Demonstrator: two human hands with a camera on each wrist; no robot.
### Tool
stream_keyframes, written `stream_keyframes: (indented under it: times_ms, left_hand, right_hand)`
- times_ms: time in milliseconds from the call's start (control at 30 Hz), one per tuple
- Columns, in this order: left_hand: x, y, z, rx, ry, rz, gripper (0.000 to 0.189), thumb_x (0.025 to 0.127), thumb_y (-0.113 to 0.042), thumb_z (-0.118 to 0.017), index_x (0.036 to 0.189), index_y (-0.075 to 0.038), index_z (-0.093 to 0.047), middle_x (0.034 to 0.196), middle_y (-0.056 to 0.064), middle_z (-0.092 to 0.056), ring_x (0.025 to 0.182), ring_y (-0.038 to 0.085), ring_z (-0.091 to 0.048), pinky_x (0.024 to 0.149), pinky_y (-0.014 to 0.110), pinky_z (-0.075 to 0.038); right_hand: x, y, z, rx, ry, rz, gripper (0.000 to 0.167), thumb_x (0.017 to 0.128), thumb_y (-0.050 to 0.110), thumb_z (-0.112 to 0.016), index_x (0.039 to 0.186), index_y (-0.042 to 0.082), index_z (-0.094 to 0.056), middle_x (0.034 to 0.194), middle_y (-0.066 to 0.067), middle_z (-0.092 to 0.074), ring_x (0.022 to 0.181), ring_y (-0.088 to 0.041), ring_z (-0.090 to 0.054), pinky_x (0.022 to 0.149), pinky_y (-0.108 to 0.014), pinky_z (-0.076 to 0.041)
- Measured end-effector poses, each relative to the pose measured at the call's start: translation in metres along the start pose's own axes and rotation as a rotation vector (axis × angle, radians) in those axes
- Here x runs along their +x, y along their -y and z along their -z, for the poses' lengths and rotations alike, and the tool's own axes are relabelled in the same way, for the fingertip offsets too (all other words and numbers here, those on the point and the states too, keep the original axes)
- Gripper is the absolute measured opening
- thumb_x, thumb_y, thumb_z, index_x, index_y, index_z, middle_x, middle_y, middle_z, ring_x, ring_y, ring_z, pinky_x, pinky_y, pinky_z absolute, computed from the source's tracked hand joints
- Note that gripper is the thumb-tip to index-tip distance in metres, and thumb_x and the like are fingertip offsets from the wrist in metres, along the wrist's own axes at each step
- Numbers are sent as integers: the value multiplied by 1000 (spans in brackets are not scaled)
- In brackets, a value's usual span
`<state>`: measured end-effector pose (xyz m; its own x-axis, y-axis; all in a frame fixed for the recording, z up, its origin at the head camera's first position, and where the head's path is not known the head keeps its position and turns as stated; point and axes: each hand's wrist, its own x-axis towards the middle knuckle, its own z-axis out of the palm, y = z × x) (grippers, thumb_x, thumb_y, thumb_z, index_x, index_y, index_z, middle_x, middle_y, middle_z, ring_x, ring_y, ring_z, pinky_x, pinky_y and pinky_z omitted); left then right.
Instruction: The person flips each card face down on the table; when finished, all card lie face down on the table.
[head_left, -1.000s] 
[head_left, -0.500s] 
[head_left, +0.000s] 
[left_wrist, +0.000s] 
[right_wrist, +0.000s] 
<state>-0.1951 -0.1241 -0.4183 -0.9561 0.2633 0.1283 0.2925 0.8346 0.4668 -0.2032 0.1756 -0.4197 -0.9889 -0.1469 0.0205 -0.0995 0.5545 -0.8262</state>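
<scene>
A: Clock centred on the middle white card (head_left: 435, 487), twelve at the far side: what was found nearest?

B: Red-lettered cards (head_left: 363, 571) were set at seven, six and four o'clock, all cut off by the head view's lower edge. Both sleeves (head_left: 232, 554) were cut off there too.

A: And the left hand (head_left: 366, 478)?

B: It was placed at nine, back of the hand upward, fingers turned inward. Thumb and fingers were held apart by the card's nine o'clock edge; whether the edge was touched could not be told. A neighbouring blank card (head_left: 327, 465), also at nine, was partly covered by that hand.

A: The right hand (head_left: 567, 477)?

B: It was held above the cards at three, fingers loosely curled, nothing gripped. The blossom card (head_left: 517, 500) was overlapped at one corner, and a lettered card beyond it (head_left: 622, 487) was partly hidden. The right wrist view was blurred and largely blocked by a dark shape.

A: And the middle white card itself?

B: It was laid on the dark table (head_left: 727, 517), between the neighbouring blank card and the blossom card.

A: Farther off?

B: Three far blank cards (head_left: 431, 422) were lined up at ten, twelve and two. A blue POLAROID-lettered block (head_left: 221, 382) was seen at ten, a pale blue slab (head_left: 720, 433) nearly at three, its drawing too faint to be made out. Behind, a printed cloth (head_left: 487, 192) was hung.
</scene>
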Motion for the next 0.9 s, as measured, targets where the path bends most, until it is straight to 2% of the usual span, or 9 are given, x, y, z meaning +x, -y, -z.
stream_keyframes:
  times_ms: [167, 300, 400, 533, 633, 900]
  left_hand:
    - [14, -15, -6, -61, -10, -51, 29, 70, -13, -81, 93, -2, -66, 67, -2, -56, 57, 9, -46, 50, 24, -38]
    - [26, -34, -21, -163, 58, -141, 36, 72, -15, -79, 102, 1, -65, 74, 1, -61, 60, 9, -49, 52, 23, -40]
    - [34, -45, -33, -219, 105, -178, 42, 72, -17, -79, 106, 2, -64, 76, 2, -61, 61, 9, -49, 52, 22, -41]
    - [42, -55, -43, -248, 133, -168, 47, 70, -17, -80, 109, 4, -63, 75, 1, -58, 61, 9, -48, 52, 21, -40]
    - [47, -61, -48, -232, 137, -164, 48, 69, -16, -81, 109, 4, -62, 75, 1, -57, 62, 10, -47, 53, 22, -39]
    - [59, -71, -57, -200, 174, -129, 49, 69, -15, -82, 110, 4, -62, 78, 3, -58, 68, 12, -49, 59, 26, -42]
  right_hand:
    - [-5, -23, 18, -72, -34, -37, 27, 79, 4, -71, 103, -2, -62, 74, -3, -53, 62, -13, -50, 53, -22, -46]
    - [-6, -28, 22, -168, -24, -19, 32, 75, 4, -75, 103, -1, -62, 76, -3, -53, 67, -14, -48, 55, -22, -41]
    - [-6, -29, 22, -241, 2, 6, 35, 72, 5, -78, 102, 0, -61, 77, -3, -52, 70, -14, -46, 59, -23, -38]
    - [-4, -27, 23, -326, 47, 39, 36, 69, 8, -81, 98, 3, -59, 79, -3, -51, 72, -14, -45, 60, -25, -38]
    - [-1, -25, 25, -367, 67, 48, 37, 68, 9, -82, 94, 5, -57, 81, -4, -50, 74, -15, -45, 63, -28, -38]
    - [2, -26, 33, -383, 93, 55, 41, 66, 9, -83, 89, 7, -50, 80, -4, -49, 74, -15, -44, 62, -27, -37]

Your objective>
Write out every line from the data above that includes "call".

Answer to this exercise>
- times_ms: time in milliseconds from the call's start (control at 30 Hz), one per tuple
- Measured end-effector poses, each relative to the pose measured at the call's start: translation in metres along the start pose's own axes and rotation as a rotation vector (axis × angle, radians) in those axes

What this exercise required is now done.